Taking photos with the X-series cameras certainly has its flavour. One of them is walking into an SLR crowd. What an adventure it is! On one of our photo trips we arrived at a popular location and met a huddle of photographers. In bulk, they usually split into two camps setting up their tripods and cameras close to each other, of course along camera-brand lines.
As everyone waits for the morning light, stirring and chatting begins. It is almost a ritual to check out your neighbour’s camera just to make sure you are in the right spot. Of course, there is not much to be excited about. Sure, some people are proudly sweating after carrying a whole backpack of cameras and lenses while others occasionally gasp with envy at the sight of the entire camera store in one bag. In general, however, the atmosphere is non-combative. After all, there are only two teams on the playing field – Nikon and Canon – and the outcome is guaranteed.
And then, this heavenly mood comes to an abrupt end. Unfortunately for me, I am the cause of this disruption or rather my camera, to be precise. First I noticed a sea of onlookers secretly scanning every inch of my photographic tools. “Is this the new Fuji everyone is talking about it?” someone whispers to his neighbour. Others, visibly agitated, start listing some Internet gossip about why this new camera is no match for an SLR, loudly enough to make sure I can hear. The guy with the full bag of gear is especially upset, as no one is paying any attention to his expensive collection any more.
Then there is a break. Some brave soul comes up to me and asks, “How do you like this new camera? How does it compare to Canon or Nikon?” In such a partisan crowd it is close to impossible to answer such a question without the risk of causing a riot. The best course of action is to turn the discussion to the scene and politely make a point about how this camera helps a photographer to see and create great imagery.
Then others join the discussion. “If Fuji cameras had a faster AF…” someone shouts in my direction. “Did you hear about problems with the RAW files conversion…?” His friend fires another round of ammunition. Then to my surprise, those that found the most reasons why this camera is inferior to an SLR ask me to hand it over for a quick evaluation. Once the camera gets into people’s hands something interesting happens. Suddenly their eyes light up as if they are holding a camera they have always wanted but never thought existed. They enjoy the lightness, touch the knobs, adjust physical controls, play with the aperture dial on the lens, dive into the viewfinder and… I know their photography world is turned upside down.

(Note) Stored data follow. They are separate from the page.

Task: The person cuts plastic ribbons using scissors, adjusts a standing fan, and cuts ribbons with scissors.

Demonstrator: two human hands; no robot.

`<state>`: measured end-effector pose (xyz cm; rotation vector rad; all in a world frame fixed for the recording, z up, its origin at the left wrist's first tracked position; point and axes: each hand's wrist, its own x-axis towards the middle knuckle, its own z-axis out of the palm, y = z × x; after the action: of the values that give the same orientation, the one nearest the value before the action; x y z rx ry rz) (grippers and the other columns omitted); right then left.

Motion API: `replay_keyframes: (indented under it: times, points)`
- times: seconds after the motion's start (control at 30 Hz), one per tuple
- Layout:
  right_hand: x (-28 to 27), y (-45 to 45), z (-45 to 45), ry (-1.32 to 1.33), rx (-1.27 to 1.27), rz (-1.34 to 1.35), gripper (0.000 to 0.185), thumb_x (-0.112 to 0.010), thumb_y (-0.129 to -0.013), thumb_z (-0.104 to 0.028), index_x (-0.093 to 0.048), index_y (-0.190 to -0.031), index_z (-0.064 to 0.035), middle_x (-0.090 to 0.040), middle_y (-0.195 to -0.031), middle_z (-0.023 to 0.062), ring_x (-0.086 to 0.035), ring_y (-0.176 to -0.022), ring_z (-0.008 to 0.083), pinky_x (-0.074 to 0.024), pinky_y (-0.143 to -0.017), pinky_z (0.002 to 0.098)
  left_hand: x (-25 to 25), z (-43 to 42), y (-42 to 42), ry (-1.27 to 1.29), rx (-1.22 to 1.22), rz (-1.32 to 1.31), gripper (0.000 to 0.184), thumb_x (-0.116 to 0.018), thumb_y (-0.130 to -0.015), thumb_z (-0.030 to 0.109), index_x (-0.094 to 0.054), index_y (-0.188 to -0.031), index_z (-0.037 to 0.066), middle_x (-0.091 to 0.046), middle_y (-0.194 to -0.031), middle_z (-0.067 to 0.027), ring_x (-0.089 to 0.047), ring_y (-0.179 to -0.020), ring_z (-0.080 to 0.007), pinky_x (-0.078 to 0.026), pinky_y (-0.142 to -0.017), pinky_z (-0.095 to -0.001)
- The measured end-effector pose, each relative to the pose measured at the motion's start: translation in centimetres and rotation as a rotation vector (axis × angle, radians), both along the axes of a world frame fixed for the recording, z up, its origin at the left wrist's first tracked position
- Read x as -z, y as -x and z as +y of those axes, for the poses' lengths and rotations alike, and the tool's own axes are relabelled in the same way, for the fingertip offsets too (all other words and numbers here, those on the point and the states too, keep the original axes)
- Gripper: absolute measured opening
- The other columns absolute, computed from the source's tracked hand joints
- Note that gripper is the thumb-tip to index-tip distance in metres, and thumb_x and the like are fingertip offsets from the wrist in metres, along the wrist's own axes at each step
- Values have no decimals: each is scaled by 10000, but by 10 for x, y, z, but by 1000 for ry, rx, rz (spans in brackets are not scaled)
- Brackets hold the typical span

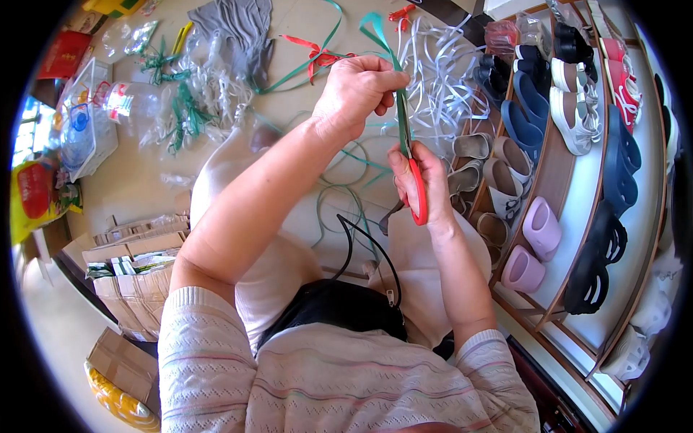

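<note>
In the head view, my left hand is closed in a pinch on a green plastic strap, whose folded end sticks up above the fingers. Below and to the right, my right hand grips scissors by the red handle. Their blades point up along the green strap, close under my left fingers; whether the blades are parted I cannot tell. More green strap lies in loose loops on the floor between my legs.
White ribbons and a red ribbon lie on the floor ahead. Plastic bottles and a grey cloth are farther left. A cardboard box stands at my left, a shoe rack with several shoes at my right.
</note>
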<state>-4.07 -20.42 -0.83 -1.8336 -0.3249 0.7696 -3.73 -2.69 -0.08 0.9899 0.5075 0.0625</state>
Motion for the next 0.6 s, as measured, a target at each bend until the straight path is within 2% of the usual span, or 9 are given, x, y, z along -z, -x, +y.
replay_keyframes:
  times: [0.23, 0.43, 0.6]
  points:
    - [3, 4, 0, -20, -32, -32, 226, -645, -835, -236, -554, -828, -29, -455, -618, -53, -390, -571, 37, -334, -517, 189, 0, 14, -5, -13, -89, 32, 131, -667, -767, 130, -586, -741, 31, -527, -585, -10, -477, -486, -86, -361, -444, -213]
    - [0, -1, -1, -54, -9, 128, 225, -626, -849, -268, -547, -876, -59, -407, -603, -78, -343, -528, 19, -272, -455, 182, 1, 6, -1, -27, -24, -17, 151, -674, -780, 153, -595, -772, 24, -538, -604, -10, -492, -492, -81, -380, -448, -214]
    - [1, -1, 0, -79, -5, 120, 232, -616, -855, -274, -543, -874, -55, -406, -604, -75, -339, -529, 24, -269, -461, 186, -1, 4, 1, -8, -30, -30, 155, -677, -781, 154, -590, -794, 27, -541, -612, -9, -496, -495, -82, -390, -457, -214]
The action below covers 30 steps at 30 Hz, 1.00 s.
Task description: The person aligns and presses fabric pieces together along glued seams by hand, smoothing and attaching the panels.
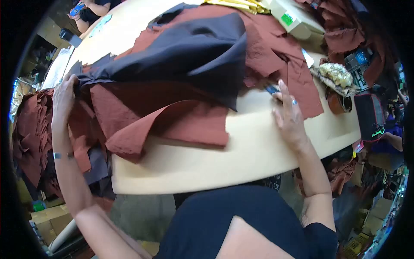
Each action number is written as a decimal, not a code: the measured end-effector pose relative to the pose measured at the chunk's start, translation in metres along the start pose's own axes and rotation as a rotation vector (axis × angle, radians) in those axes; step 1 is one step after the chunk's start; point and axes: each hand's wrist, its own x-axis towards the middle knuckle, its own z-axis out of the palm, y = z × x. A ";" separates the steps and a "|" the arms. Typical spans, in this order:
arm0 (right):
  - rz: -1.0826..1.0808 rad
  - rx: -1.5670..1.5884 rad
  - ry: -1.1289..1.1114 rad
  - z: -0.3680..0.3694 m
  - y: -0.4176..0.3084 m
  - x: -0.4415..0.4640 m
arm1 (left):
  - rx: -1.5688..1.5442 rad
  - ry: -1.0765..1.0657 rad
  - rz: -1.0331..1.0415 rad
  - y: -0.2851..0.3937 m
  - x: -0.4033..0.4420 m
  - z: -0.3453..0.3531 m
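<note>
At the left edge of the table, my left hand (pixel 64 99) is closed on the gathered end of a dark navy piece of fabric (pixel 172 60). That piece is lifted and spreads across to the right in a broad fold. Beneath it lie rust-brown fabric pieces (pixel 194 125), one with its edge curled up. My right hand (pixel 290 114) is over the right side of the table, its fingers closed round a small blue tool (pixel 271 89). The tool is blurred and partly hidden by the fingers, so its kind cannot be made out.
Brown fabric stacks (pixel 32 134) hang at the left edge. A white box (pixel 293 19), yellow packets (pixel 241 5) and a brown tape roll (pixel 338 102) sit at the back and right. Across the table, another person's hand (pixel 75 14) holds something blue near a dark bottle (pixel 70 38).
</note>
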 end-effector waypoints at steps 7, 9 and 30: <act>-0.076 -0.144 0.002 -0.001 -0.001 0.012 | -0.664 0.250 0.507 0.210 -0.040 -0.051; -0.143 -0.212 -0.011 0.001 -0.010 0.028 | -0.604 0.187 0.612 0.258 -0.056 -0.052; -0.165 0.298 -0.071 -0.013 -0.077 0.102 | -1.038 0.055 0.035 0.163 -0.078 0.030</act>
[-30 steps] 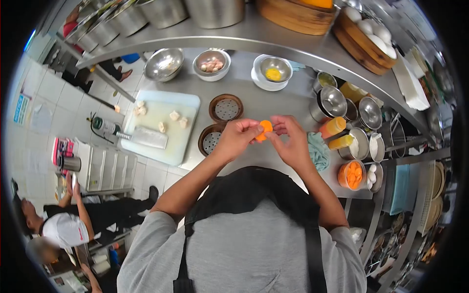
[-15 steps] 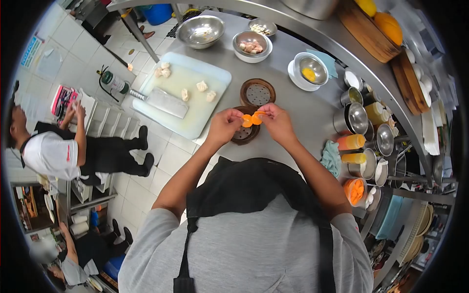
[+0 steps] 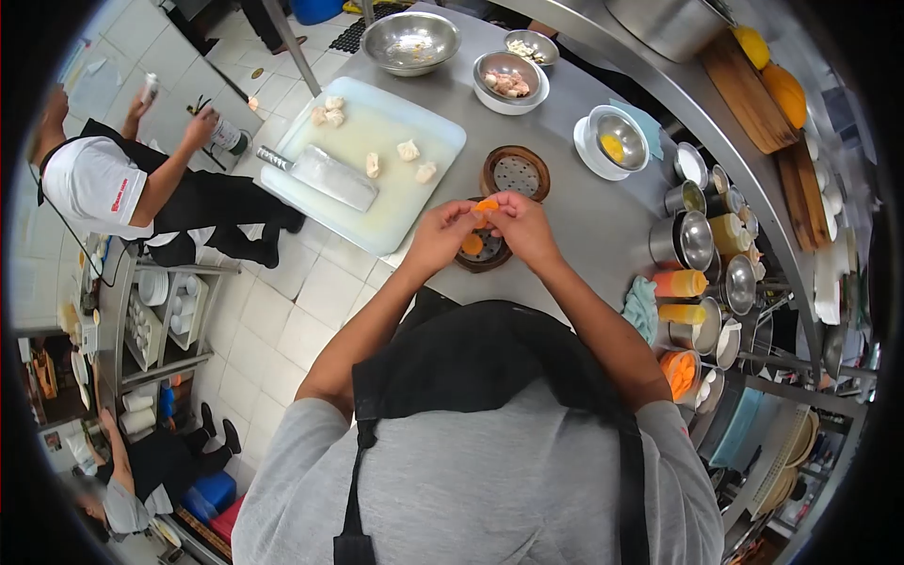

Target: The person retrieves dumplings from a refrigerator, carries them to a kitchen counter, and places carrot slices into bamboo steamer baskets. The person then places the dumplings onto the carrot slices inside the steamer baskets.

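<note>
My left hand (image 3: 444,237) and my right hand (image 3: 524,229) meet over the nearer small round steamer basket (image 3: 486,264). Both are closed, fingertips pinched together on a thin orange carrot slice (image 3: 486,205). Below the left fingers a second carrot slice (image 3: 472,245) shows against the basket; whether it rests there or is held, I cannot tell. Just beyond my hands stands another steamer basket (image 3: 515,175), with a perforated disc inside. To the left, a white cutting board (image 3: 414,122) carries a cleaver (image 3: 334,179) and several pale dumplings (image 3: 408,150).
Metal bowls hold pinkish meat (image 3: 507,85) and a yellow filling (image 3: 612,147). A large steel bowl (image 3: 411,44) stands behind the board. Sauce bottles (image 3: 680,282), a cloth (image 3: 640,309) and a tub of carrot slices (image 3: 677,375) line the right. Co-workers (image 3: 104,184) stand at left.
My hands have come together, and the carrot slices held apart before are now one between the fingertips and one lower down. The view has shifted slightly; the co-worker at left has moved.
</note>
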Demonstrator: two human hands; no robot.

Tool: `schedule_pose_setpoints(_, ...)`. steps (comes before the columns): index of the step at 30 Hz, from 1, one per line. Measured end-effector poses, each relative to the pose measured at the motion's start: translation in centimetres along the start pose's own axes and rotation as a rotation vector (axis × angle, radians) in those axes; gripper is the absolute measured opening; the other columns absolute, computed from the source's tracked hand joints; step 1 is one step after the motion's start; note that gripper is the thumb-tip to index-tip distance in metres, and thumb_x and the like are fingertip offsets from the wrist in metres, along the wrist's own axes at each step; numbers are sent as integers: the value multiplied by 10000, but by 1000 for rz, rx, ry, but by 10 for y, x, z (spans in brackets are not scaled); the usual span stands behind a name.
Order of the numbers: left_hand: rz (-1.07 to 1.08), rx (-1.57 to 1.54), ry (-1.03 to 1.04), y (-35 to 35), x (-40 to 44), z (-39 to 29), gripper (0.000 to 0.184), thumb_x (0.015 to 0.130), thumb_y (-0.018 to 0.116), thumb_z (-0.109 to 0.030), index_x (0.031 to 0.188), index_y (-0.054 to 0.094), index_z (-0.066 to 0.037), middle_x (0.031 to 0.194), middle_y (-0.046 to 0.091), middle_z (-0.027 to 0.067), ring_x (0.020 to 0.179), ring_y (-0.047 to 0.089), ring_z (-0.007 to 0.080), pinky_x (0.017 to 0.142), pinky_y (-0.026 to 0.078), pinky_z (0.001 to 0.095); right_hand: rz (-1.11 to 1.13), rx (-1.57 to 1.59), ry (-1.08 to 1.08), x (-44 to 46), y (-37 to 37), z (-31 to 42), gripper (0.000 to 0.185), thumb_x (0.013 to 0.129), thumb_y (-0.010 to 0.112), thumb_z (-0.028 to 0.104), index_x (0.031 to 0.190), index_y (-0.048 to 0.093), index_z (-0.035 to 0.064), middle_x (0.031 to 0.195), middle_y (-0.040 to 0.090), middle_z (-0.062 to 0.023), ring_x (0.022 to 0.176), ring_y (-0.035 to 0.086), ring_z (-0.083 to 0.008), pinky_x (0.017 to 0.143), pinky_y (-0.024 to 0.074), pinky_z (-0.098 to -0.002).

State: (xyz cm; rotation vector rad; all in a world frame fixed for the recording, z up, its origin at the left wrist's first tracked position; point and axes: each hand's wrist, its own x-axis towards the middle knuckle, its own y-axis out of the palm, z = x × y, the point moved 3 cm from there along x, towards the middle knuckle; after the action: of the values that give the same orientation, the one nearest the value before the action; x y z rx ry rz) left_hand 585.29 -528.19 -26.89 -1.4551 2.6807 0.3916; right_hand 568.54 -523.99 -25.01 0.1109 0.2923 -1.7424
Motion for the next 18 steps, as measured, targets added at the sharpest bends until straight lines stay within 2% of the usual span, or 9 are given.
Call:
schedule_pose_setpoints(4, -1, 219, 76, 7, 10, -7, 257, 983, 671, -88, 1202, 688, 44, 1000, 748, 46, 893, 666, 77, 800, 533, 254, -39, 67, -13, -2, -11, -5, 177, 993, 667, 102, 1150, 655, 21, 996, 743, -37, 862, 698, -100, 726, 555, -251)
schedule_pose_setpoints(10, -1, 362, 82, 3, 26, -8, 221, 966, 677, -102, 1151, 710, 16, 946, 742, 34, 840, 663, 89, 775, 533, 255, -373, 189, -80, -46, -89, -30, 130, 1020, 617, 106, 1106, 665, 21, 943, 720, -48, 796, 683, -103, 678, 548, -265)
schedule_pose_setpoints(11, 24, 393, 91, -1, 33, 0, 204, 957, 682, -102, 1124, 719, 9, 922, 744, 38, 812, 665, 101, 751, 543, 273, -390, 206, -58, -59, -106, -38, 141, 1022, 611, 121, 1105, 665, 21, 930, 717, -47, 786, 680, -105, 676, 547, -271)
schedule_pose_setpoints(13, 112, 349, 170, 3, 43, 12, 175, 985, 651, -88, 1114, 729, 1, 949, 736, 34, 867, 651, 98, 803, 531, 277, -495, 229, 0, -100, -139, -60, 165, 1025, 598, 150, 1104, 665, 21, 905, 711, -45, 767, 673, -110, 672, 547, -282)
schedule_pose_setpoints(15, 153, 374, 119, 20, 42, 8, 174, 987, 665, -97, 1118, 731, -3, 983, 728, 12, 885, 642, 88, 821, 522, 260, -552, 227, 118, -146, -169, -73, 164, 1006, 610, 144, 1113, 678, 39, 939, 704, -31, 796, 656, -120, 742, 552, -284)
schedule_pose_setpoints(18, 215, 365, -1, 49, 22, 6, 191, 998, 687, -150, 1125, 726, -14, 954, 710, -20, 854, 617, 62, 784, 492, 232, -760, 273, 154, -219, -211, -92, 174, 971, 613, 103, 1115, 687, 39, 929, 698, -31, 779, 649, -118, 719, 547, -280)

Fortunately for me, the sun is coming up. The sky turns red and everyone sticks their eyes into the viewfinders. It is completely silent now – no more rumours, no more innuendos. No more bragging. Even the guy with a ton of equipment takes a photo, packs up and heads toward his car.
Fuji X-T1 & XF 56mm F1.2, processed in Iridient Developer.
You could be mistaken about how often I have witnessed a similar scene since I started shooting with the X-series cameras. It appears to me that after years of SLR-like cameras, many people have stopped asking for more. We all thought this was how it’s supposed to be. You go with Nikon or Canon, dive into a plethora of buttons and menus, carry a heavy bag, shut up and try to focus on photography. For me and many people I have met in the last few years, the Fuji X-series cameras changed it all.
There is a reason why so many photographers abandon their heavy, full-frame SLRs and “downsize” to the Fuji X-series cameras. From e-mails we receive, one word stands out – JOY. “My joy of photography is back.” “I never thought photography could be so engaging and fun.”
Why does shooting with the X-series series cameras connect so strongly with photographers?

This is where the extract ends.